Publication year - 2021
Publication title -
the faseb journal
Language(s) - English
Resource type - Journals
SCImago Journal Rank - 1.709
H-Index - 277
eISSN - 1530-6860
pISSN - 0892-6638
DOI - 10.1096/fj.202100049r
Subject(s) - tendon , regeneration (biology) , inflammation , macrophage , wound healing , immune system , microbiology and biotechnology , downregulation and upregulation , connective tissue , biology , immunology , chemotaxis , medicine , pathology , anatomy , gene , receptor , in vitro , biochemistry
Tendons are dense connective tissues that transmit muscle forces to the skeleton. After adult injury, healing potential is generally poor and dominated by scar formation.

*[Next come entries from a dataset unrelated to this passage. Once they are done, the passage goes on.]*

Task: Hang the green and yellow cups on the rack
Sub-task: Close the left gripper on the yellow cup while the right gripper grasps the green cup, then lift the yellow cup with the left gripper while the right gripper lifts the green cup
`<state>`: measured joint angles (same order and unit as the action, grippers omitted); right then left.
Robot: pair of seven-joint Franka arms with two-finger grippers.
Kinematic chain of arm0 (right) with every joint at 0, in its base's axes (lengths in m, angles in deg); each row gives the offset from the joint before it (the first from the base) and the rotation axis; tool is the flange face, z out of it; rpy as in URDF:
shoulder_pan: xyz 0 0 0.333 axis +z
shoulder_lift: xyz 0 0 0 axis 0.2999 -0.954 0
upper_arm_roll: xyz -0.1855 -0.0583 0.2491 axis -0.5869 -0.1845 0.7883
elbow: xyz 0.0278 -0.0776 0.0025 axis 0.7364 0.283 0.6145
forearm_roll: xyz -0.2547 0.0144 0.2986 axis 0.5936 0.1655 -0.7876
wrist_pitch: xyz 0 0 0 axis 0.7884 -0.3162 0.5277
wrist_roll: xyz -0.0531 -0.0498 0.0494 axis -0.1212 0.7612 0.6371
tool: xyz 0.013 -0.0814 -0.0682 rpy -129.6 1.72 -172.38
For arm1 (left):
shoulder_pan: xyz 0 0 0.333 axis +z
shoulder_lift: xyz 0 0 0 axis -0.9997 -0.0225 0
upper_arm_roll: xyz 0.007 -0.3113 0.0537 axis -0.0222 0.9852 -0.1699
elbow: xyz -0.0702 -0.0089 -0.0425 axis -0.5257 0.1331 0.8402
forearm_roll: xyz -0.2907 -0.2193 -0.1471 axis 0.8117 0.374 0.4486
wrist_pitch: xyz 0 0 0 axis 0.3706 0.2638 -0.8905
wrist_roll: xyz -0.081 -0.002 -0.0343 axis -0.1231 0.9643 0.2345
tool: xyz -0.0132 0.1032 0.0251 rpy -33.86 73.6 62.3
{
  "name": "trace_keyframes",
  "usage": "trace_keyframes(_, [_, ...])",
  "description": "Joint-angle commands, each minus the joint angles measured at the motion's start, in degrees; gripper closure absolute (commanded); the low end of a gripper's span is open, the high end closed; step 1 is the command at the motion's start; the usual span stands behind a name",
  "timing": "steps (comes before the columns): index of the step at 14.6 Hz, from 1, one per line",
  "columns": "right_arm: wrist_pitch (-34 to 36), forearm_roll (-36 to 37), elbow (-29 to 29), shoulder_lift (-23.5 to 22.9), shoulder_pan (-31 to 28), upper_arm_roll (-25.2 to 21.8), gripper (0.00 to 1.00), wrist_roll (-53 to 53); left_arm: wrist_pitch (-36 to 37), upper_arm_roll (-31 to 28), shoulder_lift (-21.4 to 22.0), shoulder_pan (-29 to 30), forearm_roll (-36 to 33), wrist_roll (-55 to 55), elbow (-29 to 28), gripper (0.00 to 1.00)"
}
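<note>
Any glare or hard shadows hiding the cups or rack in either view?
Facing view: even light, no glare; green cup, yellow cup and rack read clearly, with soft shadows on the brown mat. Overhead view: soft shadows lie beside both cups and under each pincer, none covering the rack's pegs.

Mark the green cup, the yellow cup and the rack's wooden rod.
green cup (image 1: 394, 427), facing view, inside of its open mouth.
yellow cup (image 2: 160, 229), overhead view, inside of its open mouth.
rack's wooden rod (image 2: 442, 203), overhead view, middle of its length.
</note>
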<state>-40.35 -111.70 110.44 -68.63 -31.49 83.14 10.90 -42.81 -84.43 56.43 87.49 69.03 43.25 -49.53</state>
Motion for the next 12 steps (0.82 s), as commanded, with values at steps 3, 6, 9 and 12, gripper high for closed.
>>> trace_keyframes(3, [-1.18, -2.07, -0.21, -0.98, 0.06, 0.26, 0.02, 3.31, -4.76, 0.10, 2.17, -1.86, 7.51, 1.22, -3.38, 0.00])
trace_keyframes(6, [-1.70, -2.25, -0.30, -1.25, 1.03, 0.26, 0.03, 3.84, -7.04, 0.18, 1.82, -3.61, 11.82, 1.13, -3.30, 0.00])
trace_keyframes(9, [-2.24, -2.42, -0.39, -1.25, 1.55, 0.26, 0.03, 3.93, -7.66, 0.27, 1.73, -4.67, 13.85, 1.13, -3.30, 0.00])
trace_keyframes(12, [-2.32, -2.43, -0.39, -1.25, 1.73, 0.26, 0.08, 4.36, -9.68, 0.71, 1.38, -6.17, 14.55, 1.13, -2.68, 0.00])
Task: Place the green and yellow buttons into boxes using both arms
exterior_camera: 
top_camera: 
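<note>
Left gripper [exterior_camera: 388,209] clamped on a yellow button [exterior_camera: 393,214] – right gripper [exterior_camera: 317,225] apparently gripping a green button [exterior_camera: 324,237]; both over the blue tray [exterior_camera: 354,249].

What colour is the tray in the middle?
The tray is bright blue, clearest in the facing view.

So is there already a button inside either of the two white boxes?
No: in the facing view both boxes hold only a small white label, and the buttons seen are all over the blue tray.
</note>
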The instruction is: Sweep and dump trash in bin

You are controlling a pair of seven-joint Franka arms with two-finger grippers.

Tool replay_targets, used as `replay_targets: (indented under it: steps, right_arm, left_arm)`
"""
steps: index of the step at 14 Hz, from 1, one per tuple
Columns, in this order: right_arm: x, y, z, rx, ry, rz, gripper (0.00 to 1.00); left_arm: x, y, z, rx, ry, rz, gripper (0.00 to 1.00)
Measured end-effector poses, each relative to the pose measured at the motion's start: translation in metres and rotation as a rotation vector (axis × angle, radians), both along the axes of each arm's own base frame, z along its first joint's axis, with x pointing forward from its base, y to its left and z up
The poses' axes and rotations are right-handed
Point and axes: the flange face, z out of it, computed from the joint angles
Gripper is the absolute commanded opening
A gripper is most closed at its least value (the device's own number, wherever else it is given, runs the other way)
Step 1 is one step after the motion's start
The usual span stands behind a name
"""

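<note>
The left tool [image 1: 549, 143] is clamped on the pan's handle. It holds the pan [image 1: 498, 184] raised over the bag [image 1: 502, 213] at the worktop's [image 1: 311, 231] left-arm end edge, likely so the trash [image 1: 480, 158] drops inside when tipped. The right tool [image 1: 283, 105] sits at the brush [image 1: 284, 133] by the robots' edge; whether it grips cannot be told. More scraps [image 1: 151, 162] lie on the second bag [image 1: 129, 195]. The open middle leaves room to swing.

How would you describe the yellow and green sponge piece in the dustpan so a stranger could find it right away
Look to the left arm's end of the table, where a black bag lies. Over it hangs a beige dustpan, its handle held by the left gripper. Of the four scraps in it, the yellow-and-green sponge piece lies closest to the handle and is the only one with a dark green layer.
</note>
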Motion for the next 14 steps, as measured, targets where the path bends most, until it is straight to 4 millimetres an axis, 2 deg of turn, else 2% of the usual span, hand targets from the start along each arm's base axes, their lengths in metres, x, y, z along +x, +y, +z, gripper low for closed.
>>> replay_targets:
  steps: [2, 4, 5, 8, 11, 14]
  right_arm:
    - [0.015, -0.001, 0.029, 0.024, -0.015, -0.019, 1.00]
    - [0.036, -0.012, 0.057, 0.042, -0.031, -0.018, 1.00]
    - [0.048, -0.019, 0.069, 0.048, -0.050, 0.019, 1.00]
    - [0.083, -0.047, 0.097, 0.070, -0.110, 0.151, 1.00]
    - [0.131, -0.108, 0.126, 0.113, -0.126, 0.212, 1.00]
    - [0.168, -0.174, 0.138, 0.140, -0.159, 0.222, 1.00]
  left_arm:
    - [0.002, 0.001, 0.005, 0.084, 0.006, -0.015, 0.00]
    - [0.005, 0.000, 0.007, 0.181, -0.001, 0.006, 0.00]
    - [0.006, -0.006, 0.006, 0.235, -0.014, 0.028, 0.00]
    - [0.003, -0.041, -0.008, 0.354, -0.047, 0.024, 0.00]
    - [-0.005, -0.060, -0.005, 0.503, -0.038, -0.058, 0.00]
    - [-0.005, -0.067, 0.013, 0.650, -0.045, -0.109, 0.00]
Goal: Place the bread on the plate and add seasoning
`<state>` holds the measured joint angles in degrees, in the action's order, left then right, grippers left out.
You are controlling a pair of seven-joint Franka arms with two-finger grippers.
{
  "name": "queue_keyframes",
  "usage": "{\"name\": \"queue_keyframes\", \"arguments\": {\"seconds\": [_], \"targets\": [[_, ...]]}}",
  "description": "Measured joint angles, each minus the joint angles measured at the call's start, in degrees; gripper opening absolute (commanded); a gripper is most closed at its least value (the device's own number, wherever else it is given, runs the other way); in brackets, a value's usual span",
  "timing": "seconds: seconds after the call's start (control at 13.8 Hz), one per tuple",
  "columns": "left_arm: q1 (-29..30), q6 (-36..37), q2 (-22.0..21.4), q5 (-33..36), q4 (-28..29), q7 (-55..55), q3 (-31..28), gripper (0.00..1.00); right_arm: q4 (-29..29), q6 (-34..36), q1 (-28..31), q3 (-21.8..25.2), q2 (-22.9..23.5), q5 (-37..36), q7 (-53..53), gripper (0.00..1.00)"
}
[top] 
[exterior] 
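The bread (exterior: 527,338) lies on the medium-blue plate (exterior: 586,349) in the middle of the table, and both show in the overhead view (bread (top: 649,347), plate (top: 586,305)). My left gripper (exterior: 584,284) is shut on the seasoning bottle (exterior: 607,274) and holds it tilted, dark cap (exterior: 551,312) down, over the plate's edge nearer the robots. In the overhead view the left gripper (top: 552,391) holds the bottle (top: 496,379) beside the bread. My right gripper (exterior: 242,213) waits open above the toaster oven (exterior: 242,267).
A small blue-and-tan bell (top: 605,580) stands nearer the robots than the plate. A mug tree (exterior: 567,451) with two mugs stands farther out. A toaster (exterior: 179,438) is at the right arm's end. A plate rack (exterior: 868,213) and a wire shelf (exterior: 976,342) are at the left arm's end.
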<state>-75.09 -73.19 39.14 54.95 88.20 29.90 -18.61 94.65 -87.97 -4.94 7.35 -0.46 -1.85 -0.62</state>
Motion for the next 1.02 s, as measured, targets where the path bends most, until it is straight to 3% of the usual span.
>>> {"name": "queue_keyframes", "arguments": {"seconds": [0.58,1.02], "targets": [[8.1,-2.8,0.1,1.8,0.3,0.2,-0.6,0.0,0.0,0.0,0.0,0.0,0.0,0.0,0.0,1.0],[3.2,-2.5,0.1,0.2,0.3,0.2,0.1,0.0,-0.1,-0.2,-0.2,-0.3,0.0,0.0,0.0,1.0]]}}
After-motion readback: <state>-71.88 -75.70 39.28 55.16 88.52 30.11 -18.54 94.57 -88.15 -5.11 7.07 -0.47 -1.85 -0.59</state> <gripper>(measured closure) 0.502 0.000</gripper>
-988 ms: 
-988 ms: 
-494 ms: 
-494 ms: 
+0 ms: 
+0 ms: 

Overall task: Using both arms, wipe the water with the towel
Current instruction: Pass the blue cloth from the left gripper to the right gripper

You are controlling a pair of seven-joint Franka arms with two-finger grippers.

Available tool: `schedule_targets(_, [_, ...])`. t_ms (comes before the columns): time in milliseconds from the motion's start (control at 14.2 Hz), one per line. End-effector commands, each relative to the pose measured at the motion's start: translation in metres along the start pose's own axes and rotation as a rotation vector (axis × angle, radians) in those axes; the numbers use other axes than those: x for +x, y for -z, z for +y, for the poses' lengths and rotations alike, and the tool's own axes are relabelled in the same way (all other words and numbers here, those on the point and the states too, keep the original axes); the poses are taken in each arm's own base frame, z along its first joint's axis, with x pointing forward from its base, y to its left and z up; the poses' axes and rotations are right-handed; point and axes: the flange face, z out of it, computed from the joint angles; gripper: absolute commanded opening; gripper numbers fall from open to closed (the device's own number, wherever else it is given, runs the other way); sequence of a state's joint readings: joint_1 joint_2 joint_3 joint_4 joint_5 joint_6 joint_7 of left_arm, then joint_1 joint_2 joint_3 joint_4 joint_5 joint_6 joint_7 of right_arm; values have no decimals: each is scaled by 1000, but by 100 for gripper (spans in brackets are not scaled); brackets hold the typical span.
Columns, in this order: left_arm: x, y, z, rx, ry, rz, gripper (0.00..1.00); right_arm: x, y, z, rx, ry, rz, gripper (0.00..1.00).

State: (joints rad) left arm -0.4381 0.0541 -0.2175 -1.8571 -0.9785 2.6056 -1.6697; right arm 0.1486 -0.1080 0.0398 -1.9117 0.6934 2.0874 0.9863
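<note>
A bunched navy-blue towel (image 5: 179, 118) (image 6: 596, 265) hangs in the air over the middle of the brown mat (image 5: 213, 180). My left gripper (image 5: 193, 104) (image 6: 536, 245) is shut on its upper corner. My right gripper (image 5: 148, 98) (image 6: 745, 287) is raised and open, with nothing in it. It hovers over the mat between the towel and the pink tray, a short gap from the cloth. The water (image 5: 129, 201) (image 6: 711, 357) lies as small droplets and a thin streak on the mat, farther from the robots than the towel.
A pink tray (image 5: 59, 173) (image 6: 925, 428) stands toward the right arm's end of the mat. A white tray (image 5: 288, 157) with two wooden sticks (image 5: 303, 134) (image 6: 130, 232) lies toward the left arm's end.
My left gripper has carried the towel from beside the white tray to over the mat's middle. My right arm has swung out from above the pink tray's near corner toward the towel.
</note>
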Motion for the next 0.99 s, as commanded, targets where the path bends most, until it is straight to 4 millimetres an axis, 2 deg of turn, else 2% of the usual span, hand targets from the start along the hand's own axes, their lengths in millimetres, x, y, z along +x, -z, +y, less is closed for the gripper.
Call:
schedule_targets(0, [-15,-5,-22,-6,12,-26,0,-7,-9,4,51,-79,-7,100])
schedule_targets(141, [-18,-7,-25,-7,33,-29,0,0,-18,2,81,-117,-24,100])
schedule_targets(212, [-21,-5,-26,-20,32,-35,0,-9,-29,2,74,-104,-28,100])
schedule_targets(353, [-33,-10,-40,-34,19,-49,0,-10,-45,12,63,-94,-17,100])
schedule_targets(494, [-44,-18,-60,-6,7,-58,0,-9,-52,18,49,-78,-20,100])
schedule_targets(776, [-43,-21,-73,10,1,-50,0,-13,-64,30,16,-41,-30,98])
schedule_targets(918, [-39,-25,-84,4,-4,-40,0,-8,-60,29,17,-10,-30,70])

Although the immune response is a key feature of healing, the specific immune cells and signals that drive tendon healing have not been fully defined. In particular, the immune regulators underlying tendon regeneration are almost completely unknown due to a paucity of tendon regeneration models. Using a mouse model of neonatal tendon regeneration, we screened for immune‐related markers and identified upregulation of several genes associated with inflammation, macrophage chemotaxis, and TGFβ signaling after injury. Depletion of macrophages using AP20187 treatment of MaFIA mice resulted in impaired functional healing, reduced cell proliferation, reduced ScxGFP+ neo‐tendon formation, and altered tendon gene expression. Collectively, these results show that inflammation is a key component of neonatal tendon regeneration and demonstrate a requirement for macrophages in effective functional healing.